SA Bugzilla – Bug 6271
revamp DATE_IN_FUTURE_96_XX rules
Last modified: 2015-04-12 15:22:36 UTC
+++ This bug was initially created as a clone of Bug #6269 +++ Promptly at the start of the new year, all mails started getting an extra 3.4 points based on FH_DATE_PAST_20XX: header FH_DATE_PAST_20XX Date =~ /20[1-9][0-9]/ [if-unset: 2006] describe FH_DATE_PAST_20XX The date is grossly in the future. It doesn't make much sense to have hardcoded dates like this in the rule-set. And from further comments: [reply] [-] Comment 3 Per Jessen 2010-01-01 05:22:59 UTC (In reply to comment #2) > There was no need to comment it out. It was already fixed 5 months ago. :-) > > http://svn.apache.org/viewvc/spamassassin/trunk/rulesrc/sandbox/emailed/00_FVGT_File001.cf?r1=794319&r2=796216&diff_format=h Not really much of a "fix" - more like a work-around that'll come back and bite again in 10 years. "grossly in the future" is directly related to the current time, so shouldn't this rule take the current time into account? [reply] [-] Comment 4 Henrik Krohns 2010-01-01 05:27:17 UTC Right. But we have years of time to fix it. And it appears there is already a eval function for it: check_for_shifted_date
better, we should just discard the rule; as bug 5852 notes, DATE_IN_FUTURE_96_XX already takes care of this.

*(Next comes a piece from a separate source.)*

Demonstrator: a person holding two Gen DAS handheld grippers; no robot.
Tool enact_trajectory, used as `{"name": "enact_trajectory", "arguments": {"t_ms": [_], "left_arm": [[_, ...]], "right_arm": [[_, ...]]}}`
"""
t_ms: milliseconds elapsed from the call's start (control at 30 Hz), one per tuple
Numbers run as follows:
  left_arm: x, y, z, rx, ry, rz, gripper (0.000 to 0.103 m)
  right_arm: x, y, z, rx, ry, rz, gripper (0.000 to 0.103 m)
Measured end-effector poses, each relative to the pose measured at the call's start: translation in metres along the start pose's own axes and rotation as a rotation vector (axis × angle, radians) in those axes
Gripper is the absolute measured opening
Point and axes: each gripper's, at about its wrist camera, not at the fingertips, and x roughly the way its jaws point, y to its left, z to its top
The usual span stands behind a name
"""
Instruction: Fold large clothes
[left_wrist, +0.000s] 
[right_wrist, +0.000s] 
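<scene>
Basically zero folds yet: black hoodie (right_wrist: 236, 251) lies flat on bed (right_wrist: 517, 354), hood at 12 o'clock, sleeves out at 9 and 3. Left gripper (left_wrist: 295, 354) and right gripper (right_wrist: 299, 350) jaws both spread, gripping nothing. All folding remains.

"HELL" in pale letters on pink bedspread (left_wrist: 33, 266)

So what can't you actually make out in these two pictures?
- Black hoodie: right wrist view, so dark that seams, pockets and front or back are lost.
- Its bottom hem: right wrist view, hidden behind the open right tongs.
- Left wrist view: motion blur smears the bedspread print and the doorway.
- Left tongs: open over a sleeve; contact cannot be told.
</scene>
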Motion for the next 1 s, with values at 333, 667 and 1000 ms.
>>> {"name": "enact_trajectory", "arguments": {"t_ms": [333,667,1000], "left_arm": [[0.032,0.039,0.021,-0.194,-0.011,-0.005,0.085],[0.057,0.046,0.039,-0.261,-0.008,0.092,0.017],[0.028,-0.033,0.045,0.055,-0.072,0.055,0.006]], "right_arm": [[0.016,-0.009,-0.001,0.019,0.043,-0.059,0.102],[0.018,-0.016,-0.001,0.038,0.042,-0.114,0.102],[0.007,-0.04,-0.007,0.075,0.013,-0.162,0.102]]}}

THIS NEEDS AN IMMEDIATE FIX FOR 3.2.5 *EVERY* email triggers it because the date is 2010. sa-update needs a push immediately. Just go with the svn version that bumps it to 2020+ and deal with the rest of it later.
(In reply to comment #2) > THIS NEEDS AN IMMEDIATE FIX FOR 3.2.5 > > *EVERY* email triggers it because the date is 2010. > > sa-update needs a push immediately. Just go with the svn version that bumps it > to 2020+ and deal with the rest of it later. Retracted, this is already taken care of. I hadn't waited for sa-update to complete in my checking before this post and I was too blindly trusting thunderbird3's new search feature, which hadn't properly found the recent related threads.
I've created rulesrc/sandbox/khopesh/bug_6271.cf in r899846 as an experiment for long-term replacement options for this rule, all inspired by bug 6269 comment 25 I fully expect this to include too many steps, most of which will never see hits. Likely we'll either conclude the single step (96h+) is enough or one or two steps beyond it is optimal. FH_DATE_PAST_20XX's high scores (1.536 2.699 2.390 2.564 as of r891460 on 20091216) certainly make it seem worthwhile to the GA...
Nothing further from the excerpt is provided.